--- Records supplied Enclosed Below ---

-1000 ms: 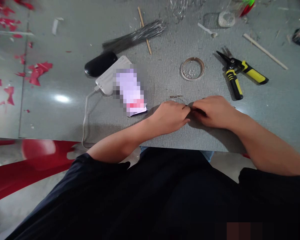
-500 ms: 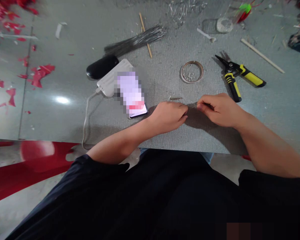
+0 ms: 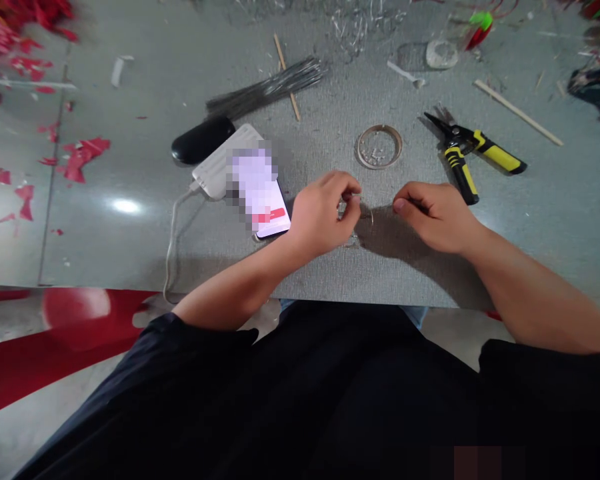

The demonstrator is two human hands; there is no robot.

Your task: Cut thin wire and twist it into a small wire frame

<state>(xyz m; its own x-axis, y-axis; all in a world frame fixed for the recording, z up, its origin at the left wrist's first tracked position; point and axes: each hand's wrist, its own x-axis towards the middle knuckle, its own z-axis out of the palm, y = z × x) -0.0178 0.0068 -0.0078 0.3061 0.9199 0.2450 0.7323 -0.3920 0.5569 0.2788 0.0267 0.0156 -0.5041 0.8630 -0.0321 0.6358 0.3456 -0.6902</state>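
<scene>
My left hand (image 3: 326, 212) is curled over the table just right of the phone (image 3: 271, 220), thumb and fingertips drawn together. From its fingertips a thin, curved piece of wire (image 3: 372, 215) appears to stick out to the right. Facing it across a small gap is my right hand (image 3: 433, 215), its thumb pressed against the bent index finger; anything in that pinch is too small to make out. Behind the hands lies a ring-shaped shallow dish (image 3: 379, 147) with tiny clear bits inside. Yellow-and-black pliers (image 3: 461, 153) rest open beyond my right hand.
A bundle of thin wires (image 3: 267, 87) lies across a wooden stick (image 3: 286, 77). Beside it are a black case (image 3: 203, 140) and a white power strip (image 3: 220, 167) with a cable. Red scraps (image 3: 85, 157) litter the left; another stick (image 3: 520, 113) lies at right.
My left hand has moved left, away from my right hand, and its fingers have turned up and loosened into a curl. The curved wire now shows between the hands.
</scene>
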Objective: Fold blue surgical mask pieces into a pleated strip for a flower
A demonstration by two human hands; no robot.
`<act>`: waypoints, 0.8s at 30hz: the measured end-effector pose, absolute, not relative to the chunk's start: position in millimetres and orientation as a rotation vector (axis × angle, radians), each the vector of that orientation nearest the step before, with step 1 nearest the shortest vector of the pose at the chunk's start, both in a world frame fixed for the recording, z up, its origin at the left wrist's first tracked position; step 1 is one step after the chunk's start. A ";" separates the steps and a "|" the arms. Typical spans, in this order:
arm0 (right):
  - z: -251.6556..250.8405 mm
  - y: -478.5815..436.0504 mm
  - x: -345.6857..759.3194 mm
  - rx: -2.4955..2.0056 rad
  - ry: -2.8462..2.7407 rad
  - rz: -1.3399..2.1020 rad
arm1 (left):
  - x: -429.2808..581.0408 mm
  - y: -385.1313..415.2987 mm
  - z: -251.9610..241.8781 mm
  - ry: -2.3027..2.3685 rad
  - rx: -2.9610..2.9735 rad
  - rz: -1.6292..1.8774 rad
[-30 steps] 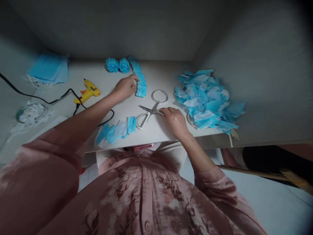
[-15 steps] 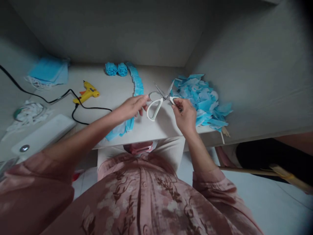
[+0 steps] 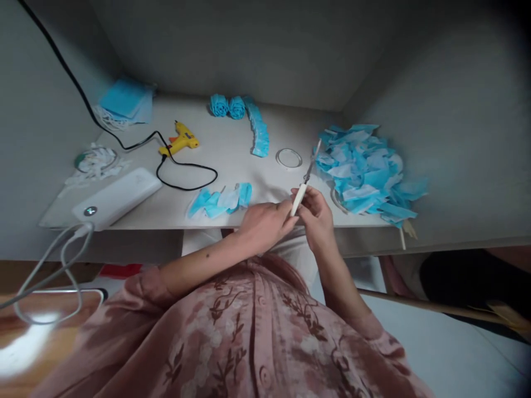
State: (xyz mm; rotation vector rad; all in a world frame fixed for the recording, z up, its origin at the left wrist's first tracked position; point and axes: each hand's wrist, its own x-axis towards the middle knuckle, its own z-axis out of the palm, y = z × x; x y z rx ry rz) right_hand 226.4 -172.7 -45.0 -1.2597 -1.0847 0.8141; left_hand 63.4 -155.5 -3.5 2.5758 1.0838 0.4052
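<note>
A pair of white-handled scissors (image 3: 297,200) is held near the table's front edge, its blades together and pointing away toward the right. My left hand (image 3: 264,225) grips the lower end of the handle between thumb and fingers. On the other side, my right hand (image 3: 318,216) has its fingers curled round the same handle, partly hidden behind it. Beyond the hands lies a thin round ring (image 3: 289,158). Left of my left hand are cut blue and white fabric pieces (image 3: 222,202). A gathered blue strip (image 3: 258,130) runs from two rolled blue rosettes (image 3: 228,106).
A heap of blue and white scraps (image 3: 365,171) covers the table's right side. At the left are a yellow glue gun (image 3: 180,139) with a black cord, a white power bank (image 3: 118,198), white strips (image 3: 97,161) and stacked blue masks (image 3: 126,100). Walls enclose the back and sides.
The scissors have gone from spread to closed and come nearer the front edge. My left hand has moved right onto their handle. The view has shifted left, showing more of the power bank's cable.
</note>
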 end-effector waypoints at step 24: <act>-34.4 -165.2 273.0 -1.788 -1.434 0.212 | -51.1 -130.3 -49.2 1.244 2.551 0.730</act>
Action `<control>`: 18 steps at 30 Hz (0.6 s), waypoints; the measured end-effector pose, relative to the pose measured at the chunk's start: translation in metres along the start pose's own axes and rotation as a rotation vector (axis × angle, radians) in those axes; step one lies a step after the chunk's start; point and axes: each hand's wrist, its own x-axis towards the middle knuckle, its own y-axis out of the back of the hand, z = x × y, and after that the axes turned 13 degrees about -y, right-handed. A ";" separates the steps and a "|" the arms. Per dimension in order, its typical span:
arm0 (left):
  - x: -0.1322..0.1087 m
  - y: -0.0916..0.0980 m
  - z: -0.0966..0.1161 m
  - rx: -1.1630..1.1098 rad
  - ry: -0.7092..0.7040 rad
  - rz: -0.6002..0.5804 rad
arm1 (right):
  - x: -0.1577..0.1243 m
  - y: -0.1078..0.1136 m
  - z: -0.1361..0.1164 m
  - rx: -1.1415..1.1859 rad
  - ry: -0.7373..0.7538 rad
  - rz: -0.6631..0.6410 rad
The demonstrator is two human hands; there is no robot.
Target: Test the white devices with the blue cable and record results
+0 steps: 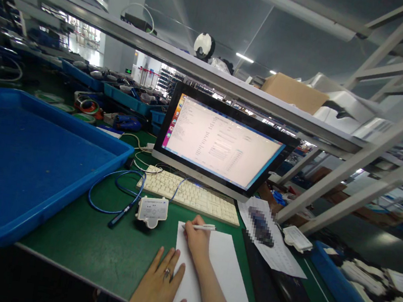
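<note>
In my right hand (196, 239) is a white pen (204, 227), its tip close to the upper left corner of a white sheet of paper (227, 269). No writing can be made out on the sheet. My left hand (160, 287) lies flat with fingers spread, partly on the green tabletop and partly over the paper's left edge; a ring is on one finger. Just beyond it sits a small white device with a printed label (153, 210). Beside the device a blue cable (91, 194) lies in a loop, its dark plug end toward me.
A cream keyboard (188, 194) stands before a lit monitor (221, 141). At left is a large blue tray (35, 157). To the right lie a black mouse (287, 290), a printed sheet (280, 252), another white device (297, 238) and a blue bin (347, 286) of white parts.
</note>
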 end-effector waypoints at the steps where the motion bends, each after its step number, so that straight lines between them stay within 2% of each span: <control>1: 0.000 0.000 0.000 0.002 -0.001 -0.001 | 0.000 0.000 0.000 0.000 -0.002 0.002; 12: 0.001 0.003 0.000 -0.018 0.015 0.002 | 0.001 0.001 0.001 -0.012 0.005 0.025; 18: 0.002 0.004 0.001 -0.028 0.024 -0.033 | 0.001 0.000 0.001 -0.015 0.015 0.026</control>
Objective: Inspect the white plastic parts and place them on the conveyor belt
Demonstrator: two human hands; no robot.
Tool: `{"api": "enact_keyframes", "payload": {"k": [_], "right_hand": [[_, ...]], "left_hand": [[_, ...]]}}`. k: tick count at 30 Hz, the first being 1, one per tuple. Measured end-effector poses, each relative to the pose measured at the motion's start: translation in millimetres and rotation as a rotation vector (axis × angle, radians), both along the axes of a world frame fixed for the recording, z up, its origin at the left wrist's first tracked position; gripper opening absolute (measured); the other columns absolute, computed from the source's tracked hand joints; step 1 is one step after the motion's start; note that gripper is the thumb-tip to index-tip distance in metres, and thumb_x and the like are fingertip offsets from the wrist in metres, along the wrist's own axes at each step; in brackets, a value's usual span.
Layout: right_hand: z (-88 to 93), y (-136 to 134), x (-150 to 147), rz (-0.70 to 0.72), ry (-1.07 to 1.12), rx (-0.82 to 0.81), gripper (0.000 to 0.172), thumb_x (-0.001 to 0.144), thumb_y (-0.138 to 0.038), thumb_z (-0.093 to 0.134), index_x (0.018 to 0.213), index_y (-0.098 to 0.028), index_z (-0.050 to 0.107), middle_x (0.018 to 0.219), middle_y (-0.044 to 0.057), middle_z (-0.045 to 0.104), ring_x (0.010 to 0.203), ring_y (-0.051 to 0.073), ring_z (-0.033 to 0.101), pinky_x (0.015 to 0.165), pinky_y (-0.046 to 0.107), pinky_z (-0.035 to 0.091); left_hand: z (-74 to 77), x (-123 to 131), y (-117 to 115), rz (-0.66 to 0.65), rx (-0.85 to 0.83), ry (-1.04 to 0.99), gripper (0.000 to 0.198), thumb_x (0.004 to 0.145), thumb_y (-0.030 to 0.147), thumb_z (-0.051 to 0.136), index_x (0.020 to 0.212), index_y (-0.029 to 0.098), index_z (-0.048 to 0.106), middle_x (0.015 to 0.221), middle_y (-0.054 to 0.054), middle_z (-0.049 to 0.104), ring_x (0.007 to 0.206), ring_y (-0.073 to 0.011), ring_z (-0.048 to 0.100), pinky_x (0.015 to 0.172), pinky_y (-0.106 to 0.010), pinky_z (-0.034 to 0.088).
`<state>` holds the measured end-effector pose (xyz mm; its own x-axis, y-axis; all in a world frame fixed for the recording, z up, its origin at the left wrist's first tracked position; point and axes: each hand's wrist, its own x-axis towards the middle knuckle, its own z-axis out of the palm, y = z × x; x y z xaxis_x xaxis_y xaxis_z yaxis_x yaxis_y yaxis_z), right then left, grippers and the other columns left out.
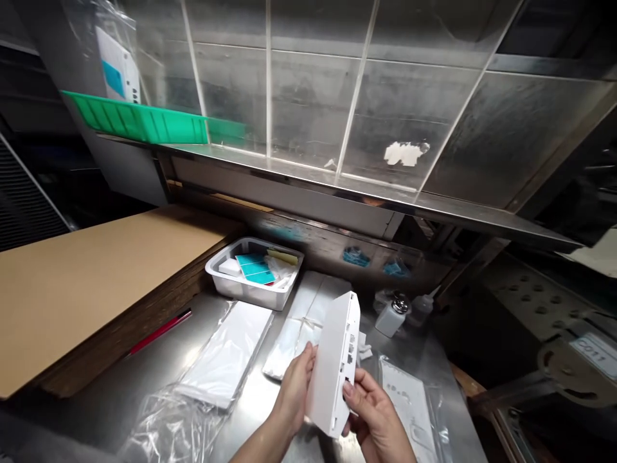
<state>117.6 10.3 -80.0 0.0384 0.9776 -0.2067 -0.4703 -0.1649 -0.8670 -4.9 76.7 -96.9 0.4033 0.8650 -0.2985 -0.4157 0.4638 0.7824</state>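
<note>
Steel bench (159, 370), white plastic housing (332, 366) in both hands (294, 392), tag (596, 354) reading 2011

Passage at the worktop (159, 370) narrowed to strips of bare steel: white plastic casing (335, 366) held between the hands (292, 399), bagged white packets (306, 318) crowded just beyond, steel tray (250, 292) set behind them, white bottle (391, 319) parked to the right, cardboard stack (96, 289) banked along the left, steel shelf (366, 196) hung overhead.
</note>
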Motion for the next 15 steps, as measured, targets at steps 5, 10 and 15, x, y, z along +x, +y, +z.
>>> {"api": "enact_keyframes", "payload": {"k": [5,10,15], "right_hand": [[-2.0,-2,-13,-0.002,0.043,0.019,0.031,0.067,-0.035,0.075,0.087,-0.016,0.061,0.067,-0.001,0.062,0.048,0.007,0.053,0.04,0.016,0.044],[-9.0,-2,-16,-0.006,0.06,0.015,0.03,0.065,-0.034,0.077,0.082,-0.015,0.061,0.065,0.0,0.064,0.047,0.008,0.054,0.039,0.016,0.045],[-15.9,-3,-19,0.018,0.065,0.026,0.032,0.062,-0.035,0.078,0.079,-0.015,0.06,0.062,-0.002,0.063,0.044,0.008,0.055,0.038,0.016,0.044]], "left_hand": [[-14.8,0,-5,0.043,-0.017,-0.034,0.046,0.081,0.05,0.051,0.107,0.014,0.061,0.098,-0.01,0.07,0.096,-0.0242,0.062,0.084,-0.032,0.045],[-14.1,-3,-3,0.062,-0.009,-0.055,0.038,0.08,0.044,0.055,0.103,0.015,0.062,0.101,-0.008,0.069,0.099,-0.0238,0.06,0.083,-0.031,0.045],[-20.1,1,-4,0.067,0.007,-0.059,0.042,0.081,0.047,0.053,0.106,0.015,0.061,0.103,-0.009,0.067,0.103,-0.0252,0.058,0.086,-0.033,0.045]]}}
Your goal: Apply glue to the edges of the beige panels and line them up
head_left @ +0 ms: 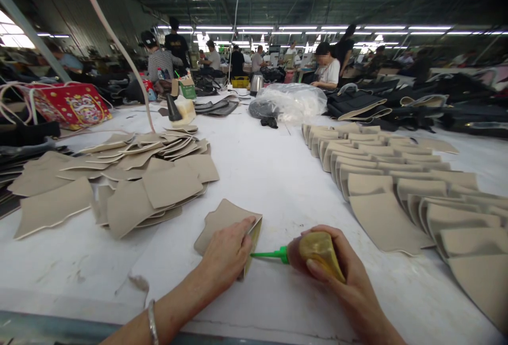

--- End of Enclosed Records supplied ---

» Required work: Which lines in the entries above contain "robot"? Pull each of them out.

» Answer to this exercise:
The demonstrator is two human hands; there is no robot.
A demonstration by two human hands; no robot.
The demonstrator is two human hands; there is no robot.
Demonstrator: two human hands; no robot.

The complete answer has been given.